I dreamt that night Sarah made love to me. I lay on my back and looked up to see her there in the gloom, her long blonde hair trailing forward over her face to brush against my chest.
‘It’s all right, Nick. Everything’s all right. Lie still … Don’t try to move … ah … That’s it … Oh! That is perfect.’
A confused dream. I only remember fragments. Sarah. Her long hair. Behind her the wacko pictures of long men on the wall. Then the burning rush that comes bursting and sparkling through your body.
Chapter Forty-Six
This Is Where We Start to Get Answers
The days that followed were, in the main, a blur. Bernadette thought I had some kind of infection or ’flu. I was weak, feverish. Nights I would soak the sheets with sweat and dream that Sarah made love to me. In the near darkness I would see her silhouette on top of me, her long hair flowing down across her breasts.
During the day I would take short walks around the decks.
Children fished from the platform. They’d sing as they cast out the lines. One morning they were singing carols.
‘Only ten days until Christmas,’ a boy told me cheerfully. ‘Adam says we can have a tree and decorations and things.’
Christmas? I leaned against the railing. Hell, how long was it since my parents took me from Eskdale? Eight weeks? I needed to get back. And now.
All I wanted was to get to the shore, then I could hit the road again. Maybe I’d find a car. With a car I’d be
back in a day. If I walked it’d take a week.
Adam walked by. He wore jeans and a lumberjack shirt but he should have worn a monk’s habit. ‘Don’t overdo it, Nick. You’re still unwell.’
‘I feel fine,’ I lied. ‘Have you a car? Or a truck?’
‘No. In a dream the Lord told me not to use them. Too noisy. We don’t do anything that will bring attention to ourselves. We light no fires that would make smoke. By night the windows are shuttered so no one will see the lights across the lake.
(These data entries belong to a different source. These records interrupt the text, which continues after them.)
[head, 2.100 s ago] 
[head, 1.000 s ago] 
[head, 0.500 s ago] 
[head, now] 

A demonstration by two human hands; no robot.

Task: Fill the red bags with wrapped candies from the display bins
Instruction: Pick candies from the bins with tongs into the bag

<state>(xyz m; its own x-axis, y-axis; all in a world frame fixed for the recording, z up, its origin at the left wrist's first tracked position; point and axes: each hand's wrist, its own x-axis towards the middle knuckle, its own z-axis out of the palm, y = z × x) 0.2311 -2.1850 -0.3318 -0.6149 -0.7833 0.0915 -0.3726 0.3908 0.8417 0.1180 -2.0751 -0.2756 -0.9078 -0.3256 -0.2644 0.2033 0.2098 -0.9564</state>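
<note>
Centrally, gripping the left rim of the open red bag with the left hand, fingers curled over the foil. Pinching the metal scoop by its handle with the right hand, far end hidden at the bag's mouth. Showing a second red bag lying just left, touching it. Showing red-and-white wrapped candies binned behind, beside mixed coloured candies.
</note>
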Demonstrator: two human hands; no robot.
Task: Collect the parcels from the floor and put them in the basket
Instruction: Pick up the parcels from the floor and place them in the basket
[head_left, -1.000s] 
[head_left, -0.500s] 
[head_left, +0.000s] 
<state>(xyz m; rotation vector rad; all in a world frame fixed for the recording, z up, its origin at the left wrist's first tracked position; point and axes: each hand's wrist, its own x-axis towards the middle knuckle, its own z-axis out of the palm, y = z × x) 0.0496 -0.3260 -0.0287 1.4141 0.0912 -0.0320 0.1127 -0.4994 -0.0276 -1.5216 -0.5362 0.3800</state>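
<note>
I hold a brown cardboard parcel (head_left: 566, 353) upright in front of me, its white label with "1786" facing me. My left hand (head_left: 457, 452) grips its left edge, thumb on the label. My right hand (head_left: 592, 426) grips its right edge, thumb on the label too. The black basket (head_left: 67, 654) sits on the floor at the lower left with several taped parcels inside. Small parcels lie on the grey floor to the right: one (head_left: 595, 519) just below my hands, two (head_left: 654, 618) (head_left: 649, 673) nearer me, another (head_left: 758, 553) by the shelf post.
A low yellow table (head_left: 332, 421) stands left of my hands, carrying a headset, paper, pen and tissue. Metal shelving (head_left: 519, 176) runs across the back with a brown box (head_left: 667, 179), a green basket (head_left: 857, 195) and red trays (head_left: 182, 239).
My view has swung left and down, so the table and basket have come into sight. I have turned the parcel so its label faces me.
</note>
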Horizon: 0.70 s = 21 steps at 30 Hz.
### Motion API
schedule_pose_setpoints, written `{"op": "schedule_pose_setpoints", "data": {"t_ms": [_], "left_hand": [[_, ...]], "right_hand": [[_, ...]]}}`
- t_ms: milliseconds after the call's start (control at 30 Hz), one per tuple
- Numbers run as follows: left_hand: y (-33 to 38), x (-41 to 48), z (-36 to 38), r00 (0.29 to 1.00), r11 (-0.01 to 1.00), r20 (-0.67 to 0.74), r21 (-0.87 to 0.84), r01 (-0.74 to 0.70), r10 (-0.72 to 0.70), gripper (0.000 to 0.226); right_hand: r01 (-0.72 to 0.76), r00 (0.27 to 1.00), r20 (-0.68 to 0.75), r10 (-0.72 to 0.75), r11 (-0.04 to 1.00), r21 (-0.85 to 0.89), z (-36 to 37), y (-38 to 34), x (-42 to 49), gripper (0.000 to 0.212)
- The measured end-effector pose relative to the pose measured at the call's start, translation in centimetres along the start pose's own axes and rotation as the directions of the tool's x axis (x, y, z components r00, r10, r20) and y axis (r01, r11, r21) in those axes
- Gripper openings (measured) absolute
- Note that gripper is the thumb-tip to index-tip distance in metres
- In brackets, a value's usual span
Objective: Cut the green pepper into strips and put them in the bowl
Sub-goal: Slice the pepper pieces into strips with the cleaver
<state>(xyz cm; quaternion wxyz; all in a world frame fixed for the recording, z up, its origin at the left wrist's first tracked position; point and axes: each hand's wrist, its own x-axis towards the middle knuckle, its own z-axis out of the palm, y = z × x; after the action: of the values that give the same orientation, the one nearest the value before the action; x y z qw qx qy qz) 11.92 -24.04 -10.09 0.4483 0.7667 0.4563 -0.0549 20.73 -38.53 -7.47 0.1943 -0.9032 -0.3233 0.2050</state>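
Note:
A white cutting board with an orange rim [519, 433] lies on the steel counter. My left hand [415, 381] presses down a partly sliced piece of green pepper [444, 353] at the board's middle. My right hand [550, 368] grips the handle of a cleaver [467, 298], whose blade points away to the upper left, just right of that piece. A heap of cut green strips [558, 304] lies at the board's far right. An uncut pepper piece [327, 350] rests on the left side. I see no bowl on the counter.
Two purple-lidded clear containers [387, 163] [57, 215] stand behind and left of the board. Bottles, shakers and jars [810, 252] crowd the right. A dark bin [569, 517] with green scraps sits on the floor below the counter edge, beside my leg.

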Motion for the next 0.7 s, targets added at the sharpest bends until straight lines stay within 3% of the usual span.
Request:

When we hunt we use bows so there are no gunshots. Come on, friend. Inside where it’s warm. I’ll ask Bernadette to bring you tea.’
‘Yes … Oh, that’s it. Nick. Keep it there, keep it there, I-ah … Oh, yes. Yes …’
Sarah came in the dream again. Swaying backwards and forward above me. In the dark all I could see was the shape of her head and her swaying hair.
‘Still not feeling any better?’ Bernadette spooned more medicine into my mouth.
‘I don’t feel ill … Just weak. I can hardly climb the stairs.’
‘Do you want me to ask Timothy to help you back to your room?’
‘No, thanks. I like it in the lounge … Are you still painting the pictures?’
Smiling, she nodded. ‘Mmm … When God puts the dreams in my head.’
She left singing. I wondered if she was a bit simple.
I’d spend the day sitting, watching the Ark’s inhabitants. They all worked hard, even the youngest children. They were clean, obedient. When Adam spoke they listened with love and respect. Twice a day they held services and sang hymns.
All I could do was sit there, hoping that tomorrow I would be fit enough to continue back to Eskdale.
That night as I got ready for bed I saw something catch the light on one of the sheepskin rugs.
My heart beat harder when I picked it up.
As long as my arm, it was a hair. I put it against my dark jeans. There was no doubting it. It was blonde.
I rubbed my face trying to get my sluggish brain in gear.
The dreams I had. Sarah making love to me. Dreams can be funny, unsettling, erotic – but one thing they do not do is leave physical evidence behind. I wound the hair around a pencil and put it in the drawer.